If in my decision to be more vocal and forward about things that matter to me as a Filipino, I get to people's ire and lose their engagement, I will accept it. I know how it's like to go online and be overwhelmed with opinions and unwillingly informed of other people's rage. I understand that people need to protect their juju. That they need and want to invest their time on family and self-care. I understand all those, and it's okay.

But I will not be a bystander. I refuse to believe this is how it all ends up. That this is how we are defeated.


In her poem, What to Tell the Children, Rachel Kann wrote:

Tell them they are not free

While another suffers under enslavement.

Teach them that we are all limbs on one body
And we cannot chop off our own arm without deep suffering.

As a mother, as a human being, I have always tried to live by the same credo. It matters to me that I can write, and write with purpose.
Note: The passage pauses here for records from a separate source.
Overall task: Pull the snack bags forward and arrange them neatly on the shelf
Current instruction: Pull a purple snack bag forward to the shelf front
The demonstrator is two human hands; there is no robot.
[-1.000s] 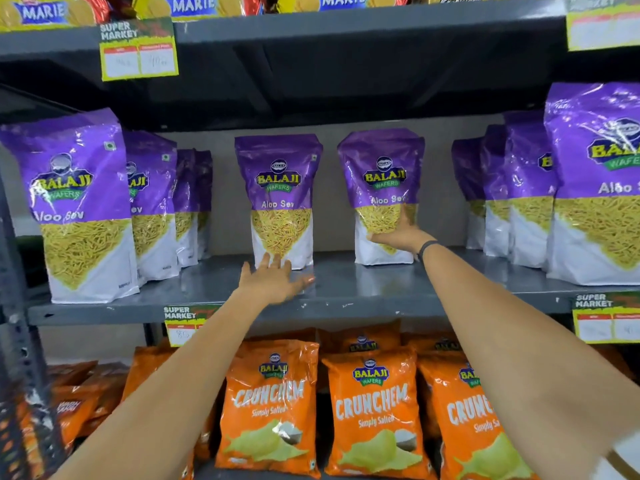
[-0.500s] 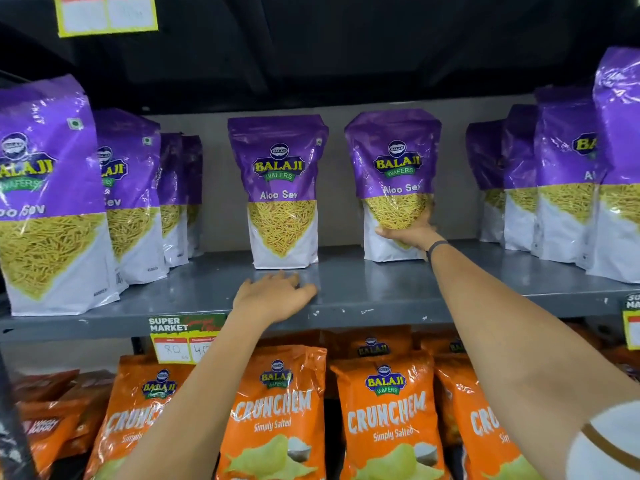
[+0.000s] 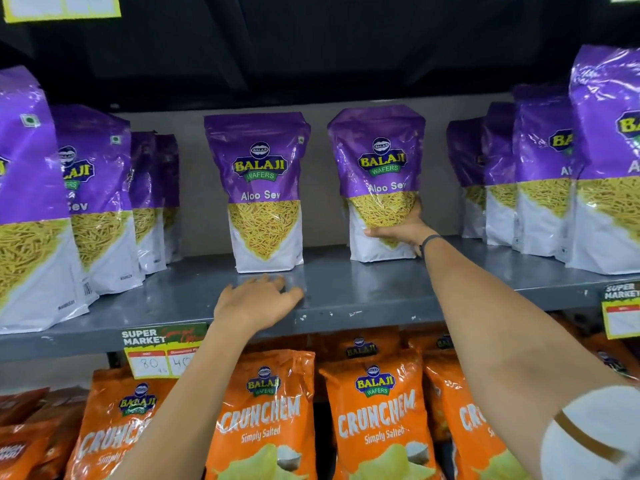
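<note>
Shelf (image 3: 381, 299) grey metal, shop aisle. My right hand (image 3: 401, 230) grips "Balaji Aloo Sev" bag (image 3: 379, 161); left hand (image 3: 258, 301) flat, fingers spread. Tag (image 3: 162, 351): "Super Market".

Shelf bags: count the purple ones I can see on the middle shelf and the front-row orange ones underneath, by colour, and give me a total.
Purple Aloo Sev bags: 10
Orange Crunchem bags, front row: 4
Total: 14
</note>
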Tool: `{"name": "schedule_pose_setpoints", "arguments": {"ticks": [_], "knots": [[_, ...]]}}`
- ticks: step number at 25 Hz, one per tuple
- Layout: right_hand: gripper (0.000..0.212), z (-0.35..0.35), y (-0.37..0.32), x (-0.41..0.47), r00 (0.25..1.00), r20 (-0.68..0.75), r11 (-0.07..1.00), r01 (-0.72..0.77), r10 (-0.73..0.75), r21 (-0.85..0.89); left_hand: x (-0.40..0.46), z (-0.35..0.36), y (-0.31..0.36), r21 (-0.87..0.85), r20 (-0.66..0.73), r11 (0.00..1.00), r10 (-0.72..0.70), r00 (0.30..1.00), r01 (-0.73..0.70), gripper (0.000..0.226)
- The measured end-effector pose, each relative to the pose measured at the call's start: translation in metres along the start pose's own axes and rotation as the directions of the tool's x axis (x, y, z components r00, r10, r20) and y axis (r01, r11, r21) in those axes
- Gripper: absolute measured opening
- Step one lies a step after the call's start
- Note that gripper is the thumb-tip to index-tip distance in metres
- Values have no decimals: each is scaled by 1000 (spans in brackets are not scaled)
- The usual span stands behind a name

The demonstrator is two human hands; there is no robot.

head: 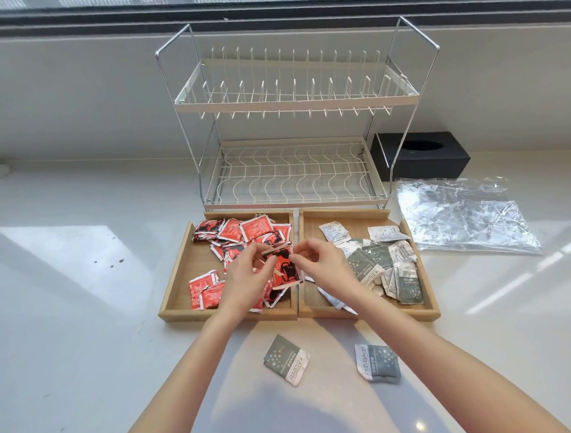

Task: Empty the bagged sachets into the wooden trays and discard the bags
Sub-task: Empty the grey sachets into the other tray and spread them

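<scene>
Two wooden trays sit side by side on the counter. The left tray (178, 281) holds several red sachets (233, 231). The right tray (310, 235) holds several grey-green and white sachets (376, 261). Above the left tray, my left hand (247, 276) and my right hand (324, 263) both pinch a red and black sachet (284, 268) between their fingertips. Two grey-green sachets lie loose on the counter in front of the trays, one (287, 358) at the left and one (378, 362) at the right. A crumpled clear plastic bag (462, 216) lies flat to the right of the trays.
A two-tier wire dish rack (293, 99) stands right behind the trays. A black tissue box (431, 154) sits behind the plastic bag. A window ledge and wall run along the back of the white counter (70, 304).
</scene>
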State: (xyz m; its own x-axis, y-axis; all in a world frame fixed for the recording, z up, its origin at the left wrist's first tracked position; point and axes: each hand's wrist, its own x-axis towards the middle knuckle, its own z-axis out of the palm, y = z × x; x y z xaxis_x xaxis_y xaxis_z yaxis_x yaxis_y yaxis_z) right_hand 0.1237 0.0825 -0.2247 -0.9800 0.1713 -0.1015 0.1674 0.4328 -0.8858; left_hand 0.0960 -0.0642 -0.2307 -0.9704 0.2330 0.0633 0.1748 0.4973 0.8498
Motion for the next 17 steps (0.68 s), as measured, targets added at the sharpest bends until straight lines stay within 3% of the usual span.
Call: {"name": "schedule_pose_setpoints", "arguments": {"ticks": [8, 17], "knots": [[30, 18, 11, -8, 984, 168, 987, -38, 64, -155, -18, -6, -26, 62, 21, 995, -82, 996, 80, 30], [30, -22, 24, -44, 989, 140, 940, 91, -46, -328, -48, -1, -26, 183, 32, 971, 147, 989, -150, 16]]}}
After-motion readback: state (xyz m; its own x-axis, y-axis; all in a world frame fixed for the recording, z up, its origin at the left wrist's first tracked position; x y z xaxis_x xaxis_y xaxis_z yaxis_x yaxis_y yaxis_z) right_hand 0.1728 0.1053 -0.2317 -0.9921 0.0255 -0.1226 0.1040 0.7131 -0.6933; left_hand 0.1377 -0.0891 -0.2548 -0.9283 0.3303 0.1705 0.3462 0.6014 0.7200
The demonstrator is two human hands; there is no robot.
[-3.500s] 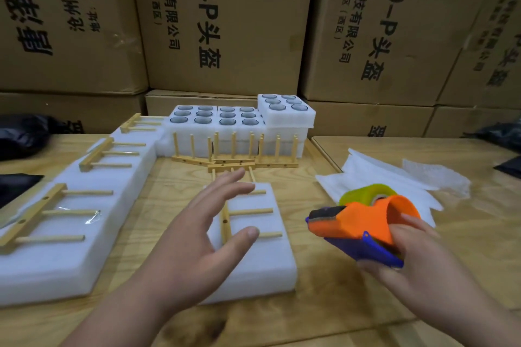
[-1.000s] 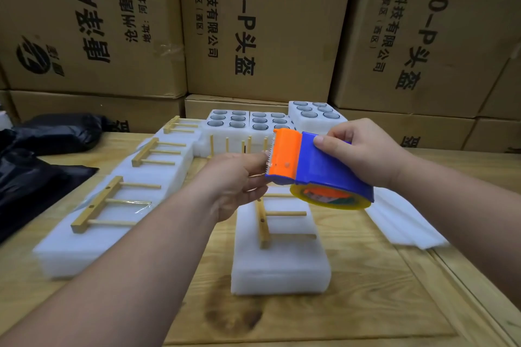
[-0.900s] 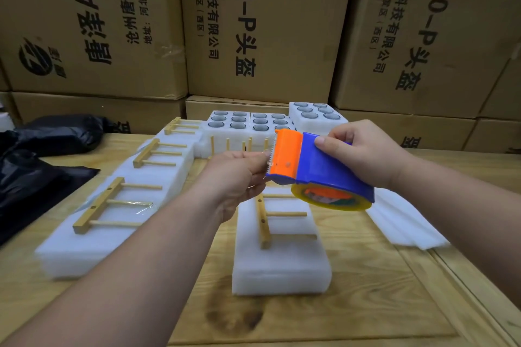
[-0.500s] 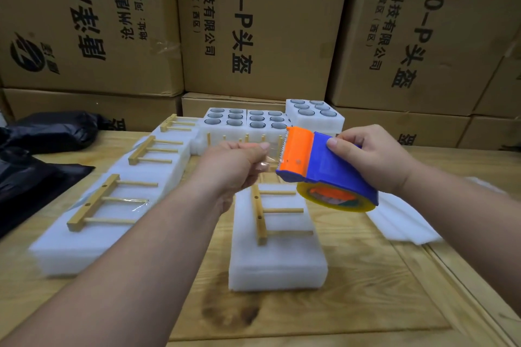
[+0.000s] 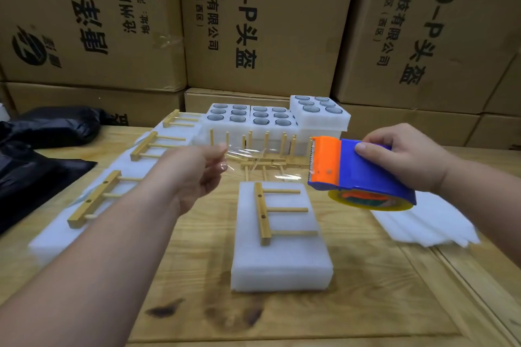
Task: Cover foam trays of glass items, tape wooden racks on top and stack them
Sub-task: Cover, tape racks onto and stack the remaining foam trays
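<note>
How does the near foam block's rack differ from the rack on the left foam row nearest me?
The center rack has no tape showing over it; the left rack seems to have clear film across it, though blur makes that unsure. The center rack's bar runs almost straight away from the camera; the left rack's bar slants. The center rack is fully visible; the left forearm hides the left rack's peg tips. Both are three-peg wooden racks lying flat on white foam.
</note>
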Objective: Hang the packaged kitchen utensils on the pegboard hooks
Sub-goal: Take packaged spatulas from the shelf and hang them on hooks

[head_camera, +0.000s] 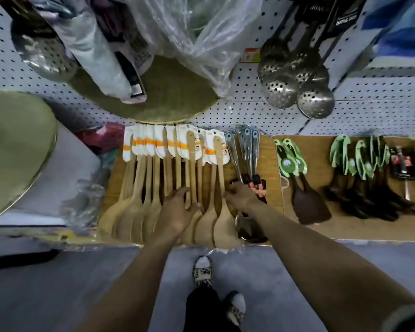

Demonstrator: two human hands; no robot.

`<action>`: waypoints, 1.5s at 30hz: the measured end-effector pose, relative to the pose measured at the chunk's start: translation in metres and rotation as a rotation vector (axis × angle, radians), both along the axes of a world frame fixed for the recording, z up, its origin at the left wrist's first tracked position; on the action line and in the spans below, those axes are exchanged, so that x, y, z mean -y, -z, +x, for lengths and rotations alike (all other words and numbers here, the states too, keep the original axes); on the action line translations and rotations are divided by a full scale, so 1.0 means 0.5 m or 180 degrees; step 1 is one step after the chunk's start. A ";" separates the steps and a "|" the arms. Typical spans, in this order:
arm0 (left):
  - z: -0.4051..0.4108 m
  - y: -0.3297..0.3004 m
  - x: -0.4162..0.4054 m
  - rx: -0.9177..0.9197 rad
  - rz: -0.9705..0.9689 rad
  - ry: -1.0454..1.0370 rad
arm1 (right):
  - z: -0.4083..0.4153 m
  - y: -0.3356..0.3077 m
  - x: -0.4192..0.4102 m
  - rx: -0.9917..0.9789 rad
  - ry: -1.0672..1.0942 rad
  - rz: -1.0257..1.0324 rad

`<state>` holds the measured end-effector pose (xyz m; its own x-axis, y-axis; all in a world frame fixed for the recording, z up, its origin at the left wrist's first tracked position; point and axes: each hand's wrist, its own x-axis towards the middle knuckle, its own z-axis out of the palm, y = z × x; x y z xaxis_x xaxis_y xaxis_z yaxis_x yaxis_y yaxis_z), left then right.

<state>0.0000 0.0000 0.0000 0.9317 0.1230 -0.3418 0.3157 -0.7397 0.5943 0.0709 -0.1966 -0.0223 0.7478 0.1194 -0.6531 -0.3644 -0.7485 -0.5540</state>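
Wooden spatulas (pixel 168 183) hang in a tight row on the pegboard (pixel 249 111), each w/ a white card header w/ orange band at the top, blades down. Just right of them hang a few steel-handled utensils (pixel 247 152) w/ black/red grips low down.

Left hand (pixel 177 209) lies flat-ish on the spatula row at mid-handle, fingers (pixel 189 204) spread and nearly straight, pressing/steadying rather than gripping. Right hand (pixel 242 195) sits at the red/black grips of the steel utensils, fingers curled in; looks like it holds one grip, but the hand hides the contact so can't tell for sure.

Handling, as a guess: spatulas are light, stiff, not fragile; dry wood shouldn't slip. The card header is the weak bit and may tear at the hang hole, so take hold on the handle just below the card and guide the hole onto the hook. Row swings freely, neighbours knock together, so one hand steadying makes sense. Steel ones are prob. heavier and smoother on the shaft; the rubbery-looking grip is the better hold.

Containers: clear plastic bags (pixel 201 27) hang above, holding goods too blurred to name. A steel pot-like vessel (pixel 249 231) sits below the right hand; contents hidden. Perforated steel skimmers (pixel 297 92) hang upper right, green-carded dark spatulas (pixel 295 168) further right.
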 end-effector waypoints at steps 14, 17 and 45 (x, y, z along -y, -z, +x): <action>-0.035 0.032 -0.014 -0.0151 -0.0205 -0.0230 | 0.036 0.050 -0.065 -0.0219 0.1265 0.0261; -0.014 0.021 0.008 -0.0174 -0.0368 -0.0380 | 0.024 0.009 -0.035 -0.0272 0.1930 0.0946; 0.194 0.070 0.150 -0.1071 -0.0029 -0.0439 | -0.077 -0.107 0.122 -0.0508 0.2326 0.1714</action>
That our words, no matter how small, can serve as a voice of a collective. It matters that I can use words to look after others.

It's important to remember that however different we are, we are all interconnected. We exist because others do. We are not just where we are because of what we do and what we did. We are also here because those before us made sure that we had a promising future to reap in the first place. Looking after others is looking after our future. Looking after the future is, ultimately, looking after our children. And in the end, don't we all just want the same thing?